Selain itu, PJJ membuat turunnya minat dan motivasi belajar siswa karena rasa bosan. Apalagi, bantuan paket internet bagi guru dan siswa sepenuhnya tidak didapat oleh sebagian siswa dan guru.
“Kalaupun ada kebijakan paket internet gratis yang dibagikan oleh Kemendikbud RI, FSGI mengapresiasi langkah tersebut namun fakta di lapangan tidak seluruhnya digunakan oleh siswa dan guru. Hal ini terkendala pada input data handphone siswa oleh operator sekolah ke dapodik karena setiap siswa tidak semuanya memiliki gawai,” kata Eka.
Padahal, kata Eka, jutaan anak Indonesia saat ini terkurung di rumah, dan para orangtua cemas terhadap efek jangka panjang pada anak-anak akibat terisolasi di rumah, kehilangan hak bermain, kesempatan bersosialisasi dan terlalu lama beristirahat dari kegiatan akademik dan ekstrakurikuler di sekolah.
Data survei Pembelajaran Jarak Jauh (PJJ) fase 1 yang dilakukan Komisi Perlindungan Anak Indonesia (KPAI) bekerjasama dengan Federasi Serikat Guru Indonesia pada April 2020 dan diikuti 1700 siswa, menunjukkan 77,8% responden siswa tidak senang belajar dari rumah.
“PJJ adalah “hal baru” bagi anak, orangtua, ataupun sekolah. Ibaratnya, tidak ada satu pihak pun yang memiliki bekal cukup untuk menjalaninya, baik secara pedagogis maupun psikologis. Oleh karena itu, tidak mengherankan jika Survei KPAI dengan FSGI yang disebarkan melalui jaringan SGI di seluruh daerah Indonesia terkait PJJ fase pertama berjalan tidak efektif dan 77,8% responden siswa mengeluhkan kesulitan belajar dari rumah dengan rincian: 37,1% siswa mengeluhkan waktu pengerjaan yang sempit sehingga memicu kelelahan dan stres; 42% siswa kesulitan daring karena orangtua mereka tidak mampu membelikan kuota internet, dan 15,6% siswa mengalami kesulitan daring karena tidak memiliki peralatan daring, baik handphone, komputer PC, apalagi laptop,” lanjutnya.

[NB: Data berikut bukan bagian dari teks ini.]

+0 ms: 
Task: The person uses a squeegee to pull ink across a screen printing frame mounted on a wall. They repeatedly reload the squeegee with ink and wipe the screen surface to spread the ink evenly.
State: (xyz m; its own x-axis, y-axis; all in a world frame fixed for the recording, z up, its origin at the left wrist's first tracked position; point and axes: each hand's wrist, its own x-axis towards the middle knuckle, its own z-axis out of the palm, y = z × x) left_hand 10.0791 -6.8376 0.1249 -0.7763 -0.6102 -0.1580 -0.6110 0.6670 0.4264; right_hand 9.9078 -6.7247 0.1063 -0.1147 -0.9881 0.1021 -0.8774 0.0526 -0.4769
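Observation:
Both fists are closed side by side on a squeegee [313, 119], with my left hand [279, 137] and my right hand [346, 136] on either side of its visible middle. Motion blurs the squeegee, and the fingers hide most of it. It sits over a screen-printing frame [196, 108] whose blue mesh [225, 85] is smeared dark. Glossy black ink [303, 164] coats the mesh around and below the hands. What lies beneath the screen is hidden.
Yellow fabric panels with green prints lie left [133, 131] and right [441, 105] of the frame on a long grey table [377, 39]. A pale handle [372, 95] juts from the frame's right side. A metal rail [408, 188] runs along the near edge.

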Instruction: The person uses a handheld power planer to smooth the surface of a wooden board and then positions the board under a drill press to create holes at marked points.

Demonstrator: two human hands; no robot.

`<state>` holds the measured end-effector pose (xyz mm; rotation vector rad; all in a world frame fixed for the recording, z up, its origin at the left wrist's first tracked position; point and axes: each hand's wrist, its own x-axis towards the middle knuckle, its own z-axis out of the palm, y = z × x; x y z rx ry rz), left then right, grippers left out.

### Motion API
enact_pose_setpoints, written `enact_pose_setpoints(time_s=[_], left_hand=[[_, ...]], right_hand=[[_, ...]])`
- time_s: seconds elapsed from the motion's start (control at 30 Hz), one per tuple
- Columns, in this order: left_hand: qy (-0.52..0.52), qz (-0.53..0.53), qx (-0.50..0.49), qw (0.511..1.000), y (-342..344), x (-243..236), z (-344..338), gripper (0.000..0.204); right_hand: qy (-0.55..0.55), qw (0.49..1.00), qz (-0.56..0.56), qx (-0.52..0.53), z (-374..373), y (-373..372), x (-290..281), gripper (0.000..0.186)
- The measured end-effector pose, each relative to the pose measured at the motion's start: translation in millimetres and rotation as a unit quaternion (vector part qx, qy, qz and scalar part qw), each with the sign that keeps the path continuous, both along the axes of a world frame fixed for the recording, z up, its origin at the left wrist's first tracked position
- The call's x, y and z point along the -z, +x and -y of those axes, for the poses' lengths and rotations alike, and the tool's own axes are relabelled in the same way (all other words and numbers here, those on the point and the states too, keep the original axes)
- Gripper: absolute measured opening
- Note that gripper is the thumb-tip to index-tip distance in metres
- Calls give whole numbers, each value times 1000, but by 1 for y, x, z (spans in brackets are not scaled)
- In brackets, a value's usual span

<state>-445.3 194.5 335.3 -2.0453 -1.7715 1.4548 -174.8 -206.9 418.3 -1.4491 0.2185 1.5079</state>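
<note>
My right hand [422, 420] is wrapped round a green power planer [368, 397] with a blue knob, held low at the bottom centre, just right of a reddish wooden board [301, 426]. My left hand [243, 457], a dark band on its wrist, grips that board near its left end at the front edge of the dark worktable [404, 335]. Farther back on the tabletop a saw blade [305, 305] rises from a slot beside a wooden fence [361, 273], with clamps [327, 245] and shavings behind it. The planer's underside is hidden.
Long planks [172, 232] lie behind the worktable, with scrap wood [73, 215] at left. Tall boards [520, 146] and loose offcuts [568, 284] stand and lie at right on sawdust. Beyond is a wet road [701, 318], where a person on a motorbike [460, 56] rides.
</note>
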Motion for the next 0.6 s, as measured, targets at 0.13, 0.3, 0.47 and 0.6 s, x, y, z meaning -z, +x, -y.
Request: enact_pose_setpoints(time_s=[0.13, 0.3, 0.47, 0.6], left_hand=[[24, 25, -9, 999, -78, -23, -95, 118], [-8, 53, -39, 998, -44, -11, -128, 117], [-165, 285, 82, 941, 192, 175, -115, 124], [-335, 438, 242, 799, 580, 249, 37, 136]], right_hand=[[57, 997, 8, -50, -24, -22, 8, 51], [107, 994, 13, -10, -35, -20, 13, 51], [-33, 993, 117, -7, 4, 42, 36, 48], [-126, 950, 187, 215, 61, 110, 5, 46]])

Bahkan, orangtua juga ikut tertekan saat mendampingi anak-anaknya melakukan PJJ secara daring, karena harus mengingatkan berbagai tugas belajar, mana yang sudah dikerjakan dan mana yang belum.

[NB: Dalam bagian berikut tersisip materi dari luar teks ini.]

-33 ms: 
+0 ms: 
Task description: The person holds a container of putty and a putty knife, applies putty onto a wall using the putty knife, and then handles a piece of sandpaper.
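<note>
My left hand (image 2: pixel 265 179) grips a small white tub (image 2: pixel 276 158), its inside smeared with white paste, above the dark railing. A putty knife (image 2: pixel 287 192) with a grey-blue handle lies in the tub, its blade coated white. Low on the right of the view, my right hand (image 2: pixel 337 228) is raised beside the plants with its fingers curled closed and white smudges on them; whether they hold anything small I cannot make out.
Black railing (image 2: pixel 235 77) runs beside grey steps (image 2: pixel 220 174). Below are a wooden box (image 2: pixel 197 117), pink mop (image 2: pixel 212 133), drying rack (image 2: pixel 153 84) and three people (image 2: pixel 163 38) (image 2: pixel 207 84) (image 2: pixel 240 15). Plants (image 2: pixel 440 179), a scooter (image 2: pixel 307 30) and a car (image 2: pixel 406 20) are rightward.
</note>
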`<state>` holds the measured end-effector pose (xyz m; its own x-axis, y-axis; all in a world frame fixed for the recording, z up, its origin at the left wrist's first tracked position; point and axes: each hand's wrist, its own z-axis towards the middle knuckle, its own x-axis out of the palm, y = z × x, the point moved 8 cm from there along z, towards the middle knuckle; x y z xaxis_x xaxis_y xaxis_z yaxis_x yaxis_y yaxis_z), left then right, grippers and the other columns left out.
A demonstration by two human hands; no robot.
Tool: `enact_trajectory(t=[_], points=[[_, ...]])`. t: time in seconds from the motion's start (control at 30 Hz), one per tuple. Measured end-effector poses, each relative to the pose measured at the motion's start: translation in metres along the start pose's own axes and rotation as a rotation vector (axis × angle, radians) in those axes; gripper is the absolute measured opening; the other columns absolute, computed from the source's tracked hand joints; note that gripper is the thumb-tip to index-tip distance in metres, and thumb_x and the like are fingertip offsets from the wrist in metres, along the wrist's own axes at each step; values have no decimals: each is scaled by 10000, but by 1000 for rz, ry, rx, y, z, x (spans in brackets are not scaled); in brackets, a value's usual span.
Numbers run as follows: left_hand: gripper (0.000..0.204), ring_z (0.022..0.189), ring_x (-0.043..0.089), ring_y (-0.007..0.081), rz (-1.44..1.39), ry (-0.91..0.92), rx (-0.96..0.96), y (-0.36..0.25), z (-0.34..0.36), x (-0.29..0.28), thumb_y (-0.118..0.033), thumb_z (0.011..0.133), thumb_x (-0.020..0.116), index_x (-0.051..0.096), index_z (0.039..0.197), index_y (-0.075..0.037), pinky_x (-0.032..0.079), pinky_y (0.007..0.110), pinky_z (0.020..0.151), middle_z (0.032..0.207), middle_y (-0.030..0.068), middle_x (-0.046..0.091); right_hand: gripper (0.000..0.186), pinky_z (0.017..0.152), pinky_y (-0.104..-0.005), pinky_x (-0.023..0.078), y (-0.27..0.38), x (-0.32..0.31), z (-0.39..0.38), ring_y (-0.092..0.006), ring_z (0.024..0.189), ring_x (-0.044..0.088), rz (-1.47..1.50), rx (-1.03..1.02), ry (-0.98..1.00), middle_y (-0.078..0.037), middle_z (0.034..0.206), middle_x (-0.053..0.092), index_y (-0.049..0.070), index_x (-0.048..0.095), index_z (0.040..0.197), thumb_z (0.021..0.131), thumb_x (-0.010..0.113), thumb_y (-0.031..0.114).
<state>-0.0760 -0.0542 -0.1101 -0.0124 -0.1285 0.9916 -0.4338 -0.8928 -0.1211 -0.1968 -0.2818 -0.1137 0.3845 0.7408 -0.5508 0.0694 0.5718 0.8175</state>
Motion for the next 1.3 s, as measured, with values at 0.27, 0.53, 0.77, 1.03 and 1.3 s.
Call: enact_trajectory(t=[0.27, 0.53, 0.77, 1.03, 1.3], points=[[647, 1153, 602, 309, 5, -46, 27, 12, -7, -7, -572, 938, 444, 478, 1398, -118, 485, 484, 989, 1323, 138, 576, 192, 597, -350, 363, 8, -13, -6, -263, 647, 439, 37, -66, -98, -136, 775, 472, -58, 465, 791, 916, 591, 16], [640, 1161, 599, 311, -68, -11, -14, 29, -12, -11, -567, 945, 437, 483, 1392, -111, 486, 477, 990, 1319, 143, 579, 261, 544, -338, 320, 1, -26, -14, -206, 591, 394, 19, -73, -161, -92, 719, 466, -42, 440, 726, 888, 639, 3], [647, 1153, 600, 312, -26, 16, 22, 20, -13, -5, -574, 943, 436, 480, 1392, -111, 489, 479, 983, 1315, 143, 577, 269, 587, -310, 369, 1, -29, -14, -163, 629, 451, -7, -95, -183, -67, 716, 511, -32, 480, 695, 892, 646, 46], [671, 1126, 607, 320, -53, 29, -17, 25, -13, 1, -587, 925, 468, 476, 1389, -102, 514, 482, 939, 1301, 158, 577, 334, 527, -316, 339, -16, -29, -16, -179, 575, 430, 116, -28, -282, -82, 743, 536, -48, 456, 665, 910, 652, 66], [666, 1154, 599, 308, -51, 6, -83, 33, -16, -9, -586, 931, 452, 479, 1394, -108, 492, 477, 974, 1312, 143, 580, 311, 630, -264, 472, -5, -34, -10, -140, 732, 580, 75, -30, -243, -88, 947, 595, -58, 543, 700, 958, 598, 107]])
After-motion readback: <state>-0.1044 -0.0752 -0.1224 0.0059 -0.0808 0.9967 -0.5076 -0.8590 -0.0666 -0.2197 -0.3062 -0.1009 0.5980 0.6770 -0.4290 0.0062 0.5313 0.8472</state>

“Itupun berlaku bagi orangtua yang menjadi PAHLAWAN TANPA TANDA JASA menggantikan peran guru di sekolah selama pandemi covid-19. Orangtua juga harus mengirim tugas-tugas anaknya kepada gurunya dalam bentuk foto dan video. Terbayang beratnya jika orangtua memiliki anak lebih dari satu yang bersekolah, termasuk beratnya kuota internet yang harus ditanggung orangtua,” pungkas Eka Ilham.